What the task requires:
Scan the records below for the line containing "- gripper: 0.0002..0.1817" and the line containing "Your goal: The". Copy both, plus every line between, exactly.

### Material supplied

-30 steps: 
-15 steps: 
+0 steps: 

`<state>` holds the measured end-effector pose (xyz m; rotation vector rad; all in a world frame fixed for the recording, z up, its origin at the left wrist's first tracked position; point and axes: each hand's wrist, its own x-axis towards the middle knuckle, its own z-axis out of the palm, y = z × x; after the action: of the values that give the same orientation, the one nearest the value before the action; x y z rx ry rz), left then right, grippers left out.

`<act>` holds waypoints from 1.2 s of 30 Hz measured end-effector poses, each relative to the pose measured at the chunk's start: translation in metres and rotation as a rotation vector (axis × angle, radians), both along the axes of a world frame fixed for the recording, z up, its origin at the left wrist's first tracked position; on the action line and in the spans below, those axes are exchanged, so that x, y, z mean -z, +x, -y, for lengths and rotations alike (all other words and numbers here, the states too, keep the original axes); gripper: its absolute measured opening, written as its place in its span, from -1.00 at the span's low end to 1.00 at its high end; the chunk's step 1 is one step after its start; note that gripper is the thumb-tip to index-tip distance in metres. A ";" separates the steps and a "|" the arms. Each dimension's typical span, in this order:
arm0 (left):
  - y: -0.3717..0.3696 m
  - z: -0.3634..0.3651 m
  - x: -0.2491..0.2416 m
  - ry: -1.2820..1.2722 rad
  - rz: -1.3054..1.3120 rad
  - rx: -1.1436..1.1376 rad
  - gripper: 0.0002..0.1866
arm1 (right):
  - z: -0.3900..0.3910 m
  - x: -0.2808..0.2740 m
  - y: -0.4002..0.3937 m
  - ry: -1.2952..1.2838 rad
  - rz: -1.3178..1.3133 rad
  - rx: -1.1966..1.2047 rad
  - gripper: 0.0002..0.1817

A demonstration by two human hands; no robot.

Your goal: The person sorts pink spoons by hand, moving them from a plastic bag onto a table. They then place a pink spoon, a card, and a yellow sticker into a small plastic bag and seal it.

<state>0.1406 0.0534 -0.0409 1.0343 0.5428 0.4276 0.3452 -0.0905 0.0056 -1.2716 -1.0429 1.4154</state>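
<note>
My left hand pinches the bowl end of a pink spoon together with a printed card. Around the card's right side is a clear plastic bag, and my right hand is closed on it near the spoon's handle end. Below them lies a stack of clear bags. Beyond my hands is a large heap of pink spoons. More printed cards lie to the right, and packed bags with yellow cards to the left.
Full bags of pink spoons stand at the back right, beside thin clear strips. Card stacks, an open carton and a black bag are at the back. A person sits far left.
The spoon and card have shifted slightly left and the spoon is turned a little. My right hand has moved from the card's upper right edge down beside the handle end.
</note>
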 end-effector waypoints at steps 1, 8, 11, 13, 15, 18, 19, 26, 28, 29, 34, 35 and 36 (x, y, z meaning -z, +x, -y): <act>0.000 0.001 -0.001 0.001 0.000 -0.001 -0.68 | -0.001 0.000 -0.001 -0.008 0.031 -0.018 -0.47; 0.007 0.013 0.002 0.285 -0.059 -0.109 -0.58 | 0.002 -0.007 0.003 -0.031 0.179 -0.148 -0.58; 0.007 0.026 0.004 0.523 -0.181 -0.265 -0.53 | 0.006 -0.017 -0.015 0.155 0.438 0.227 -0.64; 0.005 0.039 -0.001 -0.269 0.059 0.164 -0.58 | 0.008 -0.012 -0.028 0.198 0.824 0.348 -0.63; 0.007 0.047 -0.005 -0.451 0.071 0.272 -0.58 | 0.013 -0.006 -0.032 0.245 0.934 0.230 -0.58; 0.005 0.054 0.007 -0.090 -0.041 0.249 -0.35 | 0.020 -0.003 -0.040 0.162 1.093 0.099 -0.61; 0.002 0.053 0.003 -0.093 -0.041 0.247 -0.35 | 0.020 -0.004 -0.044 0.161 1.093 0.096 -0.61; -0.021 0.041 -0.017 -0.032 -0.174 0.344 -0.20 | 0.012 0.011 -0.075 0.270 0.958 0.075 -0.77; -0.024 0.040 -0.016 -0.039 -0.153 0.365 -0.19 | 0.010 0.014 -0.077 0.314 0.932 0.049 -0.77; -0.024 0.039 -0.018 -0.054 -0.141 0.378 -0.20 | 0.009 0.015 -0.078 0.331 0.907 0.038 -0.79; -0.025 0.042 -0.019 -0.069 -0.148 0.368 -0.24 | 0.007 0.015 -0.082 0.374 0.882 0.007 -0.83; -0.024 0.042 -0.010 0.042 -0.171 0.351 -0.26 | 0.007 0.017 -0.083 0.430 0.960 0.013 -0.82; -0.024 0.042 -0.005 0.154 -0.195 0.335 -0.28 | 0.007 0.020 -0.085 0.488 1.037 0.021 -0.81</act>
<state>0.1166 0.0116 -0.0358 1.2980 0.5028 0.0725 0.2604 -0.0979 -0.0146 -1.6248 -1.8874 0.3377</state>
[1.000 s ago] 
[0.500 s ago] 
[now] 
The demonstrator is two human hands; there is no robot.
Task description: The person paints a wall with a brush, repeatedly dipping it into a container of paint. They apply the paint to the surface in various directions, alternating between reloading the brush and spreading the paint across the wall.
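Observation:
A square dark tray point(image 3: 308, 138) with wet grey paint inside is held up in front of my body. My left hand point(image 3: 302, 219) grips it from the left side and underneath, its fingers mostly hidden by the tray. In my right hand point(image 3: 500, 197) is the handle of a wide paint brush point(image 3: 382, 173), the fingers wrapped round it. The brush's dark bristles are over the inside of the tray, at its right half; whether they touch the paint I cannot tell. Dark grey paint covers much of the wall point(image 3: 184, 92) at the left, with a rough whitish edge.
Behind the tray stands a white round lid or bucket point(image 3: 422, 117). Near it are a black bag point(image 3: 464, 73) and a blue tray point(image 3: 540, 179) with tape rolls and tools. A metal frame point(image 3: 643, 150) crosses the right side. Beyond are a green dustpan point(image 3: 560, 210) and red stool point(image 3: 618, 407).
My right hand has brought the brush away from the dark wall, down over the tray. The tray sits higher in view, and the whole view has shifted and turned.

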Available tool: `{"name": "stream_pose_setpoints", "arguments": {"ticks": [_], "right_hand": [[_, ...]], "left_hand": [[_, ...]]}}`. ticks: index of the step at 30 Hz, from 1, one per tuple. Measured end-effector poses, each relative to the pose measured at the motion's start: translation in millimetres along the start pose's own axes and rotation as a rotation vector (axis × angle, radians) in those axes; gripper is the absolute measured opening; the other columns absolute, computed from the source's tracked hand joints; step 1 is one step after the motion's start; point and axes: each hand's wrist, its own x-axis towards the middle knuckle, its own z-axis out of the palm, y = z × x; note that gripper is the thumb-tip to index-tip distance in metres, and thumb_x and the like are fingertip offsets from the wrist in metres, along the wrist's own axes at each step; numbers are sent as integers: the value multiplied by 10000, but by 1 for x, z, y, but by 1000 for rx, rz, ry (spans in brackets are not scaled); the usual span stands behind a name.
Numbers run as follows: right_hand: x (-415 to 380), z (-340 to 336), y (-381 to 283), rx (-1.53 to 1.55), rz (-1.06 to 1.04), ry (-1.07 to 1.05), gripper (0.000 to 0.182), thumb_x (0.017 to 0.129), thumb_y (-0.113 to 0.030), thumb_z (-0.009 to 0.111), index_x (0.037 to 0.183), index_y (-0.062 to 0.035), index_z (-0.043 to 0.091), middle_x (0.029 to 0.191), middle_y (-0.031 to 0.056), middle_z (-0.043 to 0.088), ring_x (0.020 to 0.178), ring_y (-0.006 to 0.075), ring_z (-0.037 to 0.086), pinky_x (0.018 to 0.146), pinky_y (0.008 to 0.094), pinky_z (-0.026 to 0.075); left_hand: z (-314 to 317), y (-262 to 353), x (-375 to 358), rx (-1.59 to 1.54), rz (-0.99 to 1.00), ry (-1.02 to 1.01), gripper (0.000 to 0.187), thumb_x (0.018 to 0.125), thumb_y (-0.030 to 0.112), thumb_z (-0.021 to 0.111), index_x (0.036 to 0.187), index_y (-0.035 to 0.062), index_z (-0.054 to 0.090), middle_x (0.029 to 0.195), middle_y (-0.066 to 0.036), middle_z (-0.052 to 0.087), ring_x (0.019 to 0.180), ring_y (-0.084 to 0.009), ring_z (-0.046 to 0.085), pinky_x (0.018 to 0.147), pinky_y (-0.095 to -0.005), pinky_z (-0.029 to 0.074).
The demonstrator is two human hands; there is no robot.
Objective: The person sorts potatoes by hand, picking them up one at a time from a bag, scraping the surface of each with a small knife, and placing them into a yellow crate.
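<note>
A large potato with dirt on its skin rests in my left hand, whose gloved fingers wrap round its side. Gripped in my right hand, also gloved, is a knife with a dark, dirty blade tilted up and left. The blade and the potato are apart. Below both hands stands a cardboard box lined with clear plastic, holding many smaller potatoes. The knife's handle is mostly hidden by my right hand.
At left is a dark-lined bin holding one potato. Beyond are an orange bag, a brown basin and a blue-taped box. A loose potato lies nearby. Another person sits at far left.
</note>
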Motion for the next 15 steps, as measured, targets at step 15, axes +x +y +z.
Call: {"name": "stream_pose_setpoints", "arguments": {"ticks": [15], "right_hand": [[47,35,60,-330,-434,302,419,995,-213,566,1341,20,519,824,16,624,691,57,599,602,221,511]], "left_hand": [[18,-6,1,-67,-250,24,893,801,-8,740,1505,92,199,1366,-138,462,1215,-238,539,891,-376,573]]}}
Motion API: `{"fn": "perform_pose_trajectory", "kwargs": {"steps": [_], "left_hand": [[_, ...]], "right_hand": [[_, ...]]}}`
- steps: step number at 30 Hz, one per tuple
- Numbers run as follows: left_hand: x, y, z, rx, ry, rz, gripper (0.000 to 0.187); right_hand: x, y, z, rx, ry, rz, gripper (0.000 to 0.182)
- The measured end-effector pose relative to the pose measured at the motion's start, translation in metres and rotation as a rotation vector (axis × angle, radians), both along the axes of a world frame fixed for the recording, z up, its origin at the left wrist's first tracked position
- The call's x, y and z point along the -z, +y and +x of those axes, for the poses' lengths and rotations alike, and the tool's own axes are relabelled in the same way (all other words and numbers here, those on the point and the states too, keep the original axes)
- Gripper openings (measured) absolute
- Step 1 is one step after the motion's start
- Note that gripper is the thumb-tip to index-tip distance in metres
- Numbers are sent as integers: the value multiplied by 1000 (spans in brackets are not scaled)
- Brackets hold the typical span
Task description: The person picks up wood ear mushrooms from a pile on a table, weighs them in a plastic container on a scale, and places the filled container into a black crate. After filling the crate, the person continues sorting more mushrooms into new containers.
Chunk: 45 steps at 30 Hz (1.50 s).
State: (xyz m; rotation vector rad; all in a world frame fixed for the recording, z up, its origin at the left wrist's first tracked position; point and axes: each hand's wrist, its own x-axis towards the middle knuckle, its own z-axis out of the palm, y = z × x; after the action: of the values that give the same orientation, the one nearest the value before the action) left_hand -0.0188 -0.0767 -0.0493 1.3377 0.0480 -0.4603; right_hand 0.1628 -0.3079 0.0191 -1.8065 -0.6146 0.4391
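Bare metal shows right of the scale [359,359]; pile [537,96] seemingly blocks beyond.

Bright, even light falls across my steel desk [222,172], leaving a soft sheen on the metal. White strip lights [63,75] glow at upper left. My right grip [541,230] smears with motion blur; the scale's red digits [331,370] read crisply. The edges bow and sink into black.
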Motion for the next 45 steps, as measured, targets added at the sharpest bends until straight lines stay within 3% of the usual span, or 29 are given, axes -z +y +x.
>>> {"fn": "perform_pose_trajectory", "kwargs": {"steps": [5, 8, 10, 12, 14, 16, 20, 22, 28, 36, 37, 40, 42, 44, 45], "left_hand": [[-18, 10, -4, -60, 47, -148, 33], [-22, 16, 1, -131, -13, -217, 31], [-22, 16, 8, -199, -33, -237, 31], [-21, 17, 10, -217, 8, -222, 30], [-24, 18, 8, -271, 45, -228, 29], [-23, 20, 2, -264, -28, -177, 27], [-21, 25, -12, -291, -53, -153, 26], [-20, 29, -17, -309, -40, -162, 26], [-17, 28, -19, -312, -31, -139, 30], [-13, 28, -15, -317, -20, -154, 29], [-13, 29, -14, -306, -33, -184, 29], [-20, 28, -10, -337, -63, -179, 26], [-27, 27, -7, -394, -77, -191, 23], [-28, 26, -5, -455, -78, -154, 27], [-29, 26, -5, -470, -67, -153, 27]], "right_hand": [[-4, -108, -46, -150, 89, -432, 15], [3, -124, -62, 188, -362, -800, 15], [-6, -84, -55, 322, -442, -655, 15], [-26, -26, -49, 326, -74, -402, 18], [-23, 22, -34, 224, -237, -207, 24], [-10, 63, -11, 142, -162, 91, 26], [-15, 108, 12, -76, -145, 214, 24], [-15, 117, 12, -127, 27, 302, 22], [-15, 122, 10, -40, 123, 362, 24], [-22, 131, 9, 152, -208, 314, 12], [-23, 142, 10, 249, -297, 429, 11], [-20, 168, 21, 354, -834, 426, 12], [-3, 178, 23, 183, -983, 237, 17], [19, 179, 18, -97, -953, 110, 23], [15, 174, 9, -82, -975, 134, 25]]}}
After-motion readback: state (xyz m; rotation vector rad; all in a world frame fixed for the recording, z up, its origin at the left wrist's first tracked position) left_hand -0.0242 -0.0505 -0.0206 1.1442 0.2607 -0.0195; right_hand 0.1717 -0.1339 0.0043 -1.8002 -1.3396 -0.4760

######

Written answer:
  - gripper: 0.0002..0.1817

A demonstration by two human hands; no robot.

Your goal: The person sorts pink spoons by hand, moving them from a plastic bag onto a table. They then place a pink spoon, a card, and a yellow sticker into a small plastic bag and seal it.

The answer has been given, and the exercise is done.